▶ [Source data]:
========================

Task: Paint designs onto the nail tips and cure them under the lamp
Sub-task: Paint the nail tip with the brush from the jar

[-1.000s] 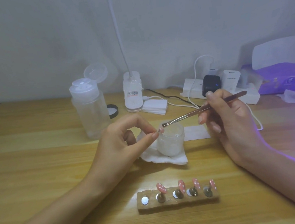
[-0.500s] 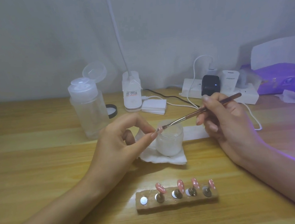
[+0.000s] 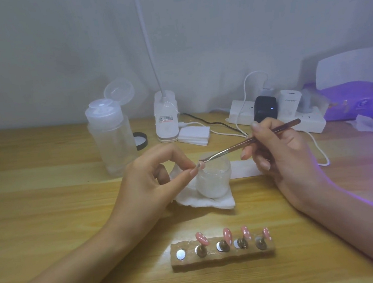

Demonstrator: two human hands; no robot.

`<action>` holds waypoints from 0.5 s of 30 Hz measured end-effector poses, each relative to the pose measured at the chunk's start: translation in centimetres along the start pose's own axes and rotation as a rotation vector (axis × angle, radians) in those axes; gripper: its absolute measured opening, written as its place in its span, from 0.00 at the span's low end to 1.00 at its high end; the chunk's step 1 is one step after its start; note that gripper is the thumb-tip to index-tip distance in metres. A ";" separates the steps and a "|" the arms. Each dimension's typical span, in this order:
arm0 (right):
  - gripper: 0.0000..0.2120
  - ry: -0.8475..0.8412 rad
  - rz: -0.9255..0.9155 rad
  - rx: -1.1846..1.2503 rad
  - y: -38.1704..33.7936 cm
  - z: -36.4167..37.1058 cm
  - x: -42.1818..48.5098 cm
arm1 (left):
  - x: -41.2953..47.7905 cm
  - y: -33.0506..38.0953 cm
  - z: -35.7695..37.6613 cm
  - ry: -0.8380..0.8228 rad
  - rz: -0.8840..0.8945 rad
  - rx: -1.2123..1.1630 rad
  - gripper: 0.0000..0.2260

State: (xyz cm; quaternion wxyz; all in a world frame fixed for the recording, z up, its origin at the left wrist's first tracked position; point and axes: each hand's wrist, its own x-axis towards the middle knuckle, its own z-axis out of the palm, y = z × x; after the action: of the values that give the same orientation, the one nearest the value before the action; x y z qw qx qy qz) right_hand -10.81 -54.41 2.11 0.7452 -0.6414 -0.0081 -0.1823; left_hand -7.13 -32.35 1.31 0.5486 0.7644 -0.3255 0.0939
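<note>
In the head view, the left hand (image 3: 148,183) pinches one small nail tip (image 3: 199,163) between thumb and forefinger, just above the frosted jar (image 3: 213,181) that stands on a tissue (image 3: 213,203). The right hand (image 3: 282,151) grips a thin brush (image 3: 250,141), and its bristles touch this tip. Nearer, a holder (image 3: 222,257) on the wooden surface (image 3: 49,215) carries four pink dotted tips (image 3: 227,235), upright on small stands. The lamp (image 3: 355,64) glows purple at the far right.

Dim soft overall light, violet glow from right edge, slightly blurry, wide-angle bowing
</note>
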 end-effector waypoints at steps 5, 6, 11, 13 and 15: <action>0.14 -0.002 -0.011 0.044 -0.1 -0.1 0.0 | 0.0 0.0 0.0 0.001 0.006 -0.004 0.07; 0.14 -0.016 -0.014 0.029 -0.1 0.0 0.0 | 0.0 0.0 0.0 -0.001 0.008 -0.004 0.07; 0.12 0.044 0.028 0.028 0.0 -0.2 0.1 | 0.0 -0.1 0.0 0.002 -0.003 -0.015 0.07; 0.13 0.008 0.012 0.031 -0.1 -0.1 0.0 | 0.0 -0.1 0.0 -0.002 -0.004 -0.006 0.06; 0.14 -0.013 0.018 0.002 -0.1 0.1 0.0 | 0.0 -0.1 0.0 -0.003 -0.003 0.002 0.07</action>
State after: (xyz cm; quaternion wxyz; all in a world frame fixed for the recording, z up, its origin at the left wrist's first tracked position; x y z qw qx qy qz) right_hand -10.86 -54.34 2.21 0.7473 -0.6420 -0.0075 -0.1714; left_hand -7.06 -32.37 1.28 0.5474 0.7655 -0.3252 0.0925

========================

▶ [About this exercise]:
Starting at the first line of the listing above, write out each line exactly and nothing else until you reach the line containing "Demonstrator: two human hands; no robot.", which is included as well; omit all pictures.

▶ [Solution]:
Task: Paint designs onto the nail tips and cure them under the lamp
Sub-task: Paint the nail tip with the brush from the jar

[-1.000s] 
[-0.500s] 
[+0.000s] 

Demonstrator: two human hands; no robot.

The response to the exercise is now complete.